# [Task item]
If a line comes after the one containing "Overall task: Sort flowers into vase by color", leave it out; copy every line before it, and that line too, exactly as written, starting from the first line of the entries.

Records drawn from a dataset
-- -- --

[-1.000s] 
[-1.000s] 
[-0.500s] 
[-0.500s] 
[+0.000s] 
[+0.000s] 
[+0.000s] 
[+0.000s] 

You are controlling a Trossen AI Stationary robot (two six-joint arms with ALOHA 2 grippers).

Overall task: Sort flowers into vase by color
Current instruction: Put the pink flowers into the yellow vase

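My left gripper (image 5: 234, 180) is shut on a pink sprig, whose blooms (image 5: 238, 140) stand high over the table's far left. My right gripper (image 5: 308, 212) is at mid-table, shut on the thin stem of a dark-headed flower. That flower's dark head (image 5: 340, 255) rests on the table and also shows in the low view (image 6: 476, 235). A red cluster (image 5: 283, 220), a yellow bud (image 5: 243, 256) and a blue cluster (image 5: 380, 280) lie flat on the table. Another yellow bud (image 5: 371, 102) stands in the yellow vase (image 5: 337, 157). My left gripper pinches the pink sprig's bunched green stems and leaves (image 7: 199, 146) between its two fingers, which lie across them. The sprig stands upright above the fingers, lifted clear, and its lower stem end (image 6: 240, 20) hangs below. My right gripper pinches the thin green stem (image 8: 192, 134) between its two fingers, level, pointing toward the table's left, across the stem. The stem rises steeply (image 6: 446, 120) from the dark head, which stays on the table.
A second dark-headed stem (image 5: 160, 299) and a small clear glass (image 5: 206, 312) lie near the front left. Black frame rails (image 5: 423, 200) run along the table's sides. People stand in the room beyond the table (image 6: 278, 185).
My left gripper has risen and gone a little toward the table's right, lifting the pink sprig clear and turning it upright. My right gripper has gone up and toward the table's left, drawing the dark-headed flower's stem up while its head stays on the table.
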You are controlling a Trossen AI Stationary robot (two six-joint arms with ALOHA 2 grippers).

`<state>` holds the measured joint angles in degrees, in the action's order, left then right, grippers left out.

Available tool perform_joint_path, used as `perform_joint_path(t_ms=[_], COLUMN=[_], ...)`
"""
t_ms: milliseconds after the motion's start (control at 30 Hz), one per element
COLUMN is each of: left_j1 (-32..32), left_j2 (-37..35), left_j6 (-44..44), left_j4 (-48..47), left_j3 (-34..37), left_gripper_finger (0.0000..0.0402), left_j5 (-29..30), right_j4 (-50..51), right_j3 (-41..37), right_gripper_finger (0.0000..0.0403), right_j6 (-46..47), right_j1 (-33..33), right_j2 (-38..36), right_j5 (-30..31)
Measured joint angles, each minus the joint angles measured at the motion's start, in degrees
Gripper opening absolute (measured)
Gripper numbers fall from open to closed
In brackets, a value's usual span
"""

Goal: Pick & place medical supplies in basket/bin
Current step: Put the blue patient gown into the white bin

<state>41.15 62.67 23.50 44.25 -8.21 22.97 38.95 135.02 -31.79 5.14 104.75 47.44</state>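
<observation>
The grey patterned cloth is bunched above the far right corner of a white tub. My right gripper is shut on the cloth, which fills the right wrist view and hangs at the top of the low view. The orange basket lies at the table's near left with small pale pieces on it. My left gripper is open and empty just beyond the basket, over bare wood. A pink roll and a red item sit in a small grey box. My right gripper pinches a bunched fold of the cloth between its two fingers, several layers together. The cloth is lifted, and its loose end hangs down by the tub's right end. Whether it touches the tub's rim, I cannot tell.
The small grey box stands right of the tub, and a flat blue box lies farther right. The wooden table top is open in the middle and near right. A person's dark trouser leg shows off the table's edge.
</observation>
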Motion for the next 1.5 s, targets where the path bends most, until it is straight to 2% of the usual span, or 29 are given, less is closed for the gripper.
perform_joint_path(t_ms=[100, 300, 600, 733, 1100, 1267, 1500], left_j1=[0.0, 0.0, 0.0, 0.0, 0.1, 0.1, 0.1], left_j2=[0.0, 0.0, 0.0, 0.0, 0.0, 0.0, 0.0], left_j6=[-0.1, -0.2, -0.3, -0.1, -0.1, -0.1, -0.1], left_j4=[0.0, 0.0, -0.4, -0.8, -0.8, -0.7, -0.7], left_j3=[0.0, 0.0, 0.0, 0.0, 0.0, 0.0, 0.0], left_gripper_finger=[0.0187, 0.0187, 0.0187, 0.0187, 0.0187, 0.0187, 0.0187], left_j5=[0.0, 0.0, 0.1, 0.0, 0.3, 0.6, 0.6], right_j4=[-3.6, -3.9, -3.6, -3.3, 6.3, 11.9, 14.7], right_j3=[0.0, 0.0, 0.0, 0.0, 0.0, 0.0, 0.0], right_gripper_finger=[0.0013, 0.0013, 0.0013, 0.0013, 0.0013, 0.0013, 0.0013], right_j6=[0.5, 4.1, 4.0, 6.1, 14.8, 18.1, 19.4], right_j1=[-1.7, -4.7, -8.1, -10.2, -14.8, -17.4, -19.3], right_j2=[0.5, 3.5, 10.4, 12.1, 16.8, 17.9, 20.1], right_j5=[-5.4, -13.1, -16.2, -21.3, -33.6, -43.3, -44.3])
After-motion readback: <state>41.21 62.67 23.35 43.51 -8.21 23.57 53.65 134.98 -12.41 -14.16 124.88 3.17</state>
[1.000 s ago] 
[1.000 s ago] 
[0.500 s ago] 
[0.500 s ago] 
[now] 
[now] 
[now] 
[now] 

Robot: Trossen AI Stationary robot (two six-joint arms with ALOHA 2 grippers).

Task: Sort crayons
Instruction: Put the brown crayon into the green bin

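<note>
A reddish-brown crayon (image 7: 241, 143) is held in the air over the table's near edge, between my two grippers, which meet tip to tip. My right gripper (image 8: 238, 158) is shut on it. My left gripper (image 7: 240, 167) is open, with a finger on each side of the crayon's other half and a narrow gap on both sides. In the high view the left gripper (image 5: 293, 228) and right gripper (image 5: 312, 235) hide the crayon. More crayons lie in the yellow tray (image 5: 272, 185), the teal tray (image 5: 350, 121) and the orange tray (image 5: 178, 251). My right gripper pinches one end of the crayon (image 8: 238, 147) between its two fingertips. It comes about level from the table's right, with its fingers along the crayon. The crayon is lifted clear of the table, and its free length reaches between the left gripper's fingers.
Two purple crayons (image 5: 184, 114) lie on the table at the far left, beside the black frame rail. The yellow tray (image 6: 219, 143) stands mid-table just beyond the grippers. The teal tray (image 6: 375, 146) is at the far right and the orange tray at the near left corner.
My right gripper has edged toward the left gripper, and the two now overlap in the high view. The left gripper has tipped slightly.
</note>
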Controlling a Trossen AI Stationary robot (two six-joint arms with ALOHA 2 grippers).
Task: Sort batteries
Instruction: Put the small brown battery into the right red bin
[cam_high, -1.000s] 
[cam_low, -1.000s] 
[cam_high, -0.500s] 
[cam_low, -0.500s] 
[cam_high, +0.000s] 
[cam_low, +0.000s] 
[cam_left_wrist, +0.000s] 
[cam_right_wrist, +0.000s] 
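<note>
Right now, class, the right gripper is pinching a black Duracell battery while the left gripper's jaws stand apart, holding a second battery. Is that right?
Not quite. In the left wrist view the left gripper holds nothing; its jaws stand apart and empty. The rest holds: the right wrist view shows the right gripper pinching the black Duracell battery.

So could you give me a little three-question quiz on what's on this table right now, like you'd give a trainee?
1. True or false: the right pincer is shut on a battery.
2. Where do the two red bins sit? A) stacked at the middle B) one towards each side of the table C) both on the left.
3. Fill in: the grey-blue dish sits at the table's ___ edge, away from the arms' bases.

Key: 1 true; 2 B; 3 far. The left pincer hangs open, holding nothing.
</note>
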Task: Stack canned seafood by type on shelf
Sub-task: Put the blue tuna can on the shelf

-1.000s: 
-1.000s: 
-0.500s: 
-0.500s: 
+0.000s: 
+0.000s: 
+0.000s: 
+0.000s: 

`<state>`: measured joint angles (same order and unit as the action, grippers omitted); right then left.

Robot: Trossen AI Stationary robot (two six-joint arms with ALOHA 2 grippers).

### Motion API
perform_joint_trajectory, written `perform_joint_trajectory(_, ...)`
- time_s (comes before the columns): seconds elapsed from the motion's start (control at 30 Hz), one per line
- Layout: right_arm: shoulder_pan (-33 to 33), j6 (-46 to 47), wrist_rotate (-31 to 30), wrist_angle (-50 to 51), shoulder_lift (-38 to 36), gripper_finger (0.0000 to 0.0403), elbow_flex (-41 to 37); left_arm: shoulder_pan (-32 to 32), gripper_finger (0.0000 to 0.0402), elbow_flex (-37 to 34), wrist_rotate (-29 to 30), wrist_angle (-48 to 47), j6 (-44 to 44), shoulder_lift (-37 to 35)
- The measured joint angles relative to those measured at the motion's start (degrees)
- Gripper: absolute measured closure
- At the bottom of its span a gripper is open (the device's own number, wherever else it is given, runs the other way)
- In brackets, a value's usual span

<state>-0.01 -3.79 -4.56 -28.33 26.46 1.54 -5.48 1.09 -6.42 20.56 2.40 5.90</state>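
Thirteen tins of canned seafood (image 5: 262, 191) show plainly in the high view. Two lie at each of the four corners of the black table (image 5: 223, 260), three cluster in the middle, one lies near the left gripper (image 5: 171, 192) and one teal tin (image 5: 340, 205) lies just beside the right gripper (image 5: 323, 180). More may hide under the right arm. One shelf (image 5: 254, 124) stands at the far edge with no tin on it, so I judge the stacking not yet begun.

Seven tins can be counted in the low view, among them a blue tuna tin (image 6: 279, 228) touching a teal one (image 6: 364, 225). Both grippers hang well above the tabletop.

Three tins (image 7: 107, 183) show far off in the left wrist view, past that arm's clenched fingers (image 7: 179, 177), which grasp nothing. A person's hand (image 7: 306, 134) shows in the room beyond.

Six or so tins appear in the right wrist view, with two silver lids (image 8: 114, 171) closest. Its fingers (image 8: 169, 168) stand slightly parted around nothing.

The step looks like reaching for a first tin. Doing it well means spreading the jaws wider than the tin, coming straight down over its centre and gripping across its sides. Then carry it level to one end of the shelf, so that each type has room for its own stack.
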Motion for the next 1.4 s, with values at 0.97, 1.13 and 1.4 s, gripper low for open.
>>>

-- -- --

# [Output of the task]
[-1.000s] 
[-1.000s] 
[-0.500s] 
[-0.500s] 
[+0.000s] 
[+0.000s] 
[+0.000s] 
[+0.000s] 

You are controlling a Trossen AI Stationary robot (two six-joint arms with ALOHA 2 grippers).

Overall task: Sort flowers into vase by color

Output is complete for this exercise.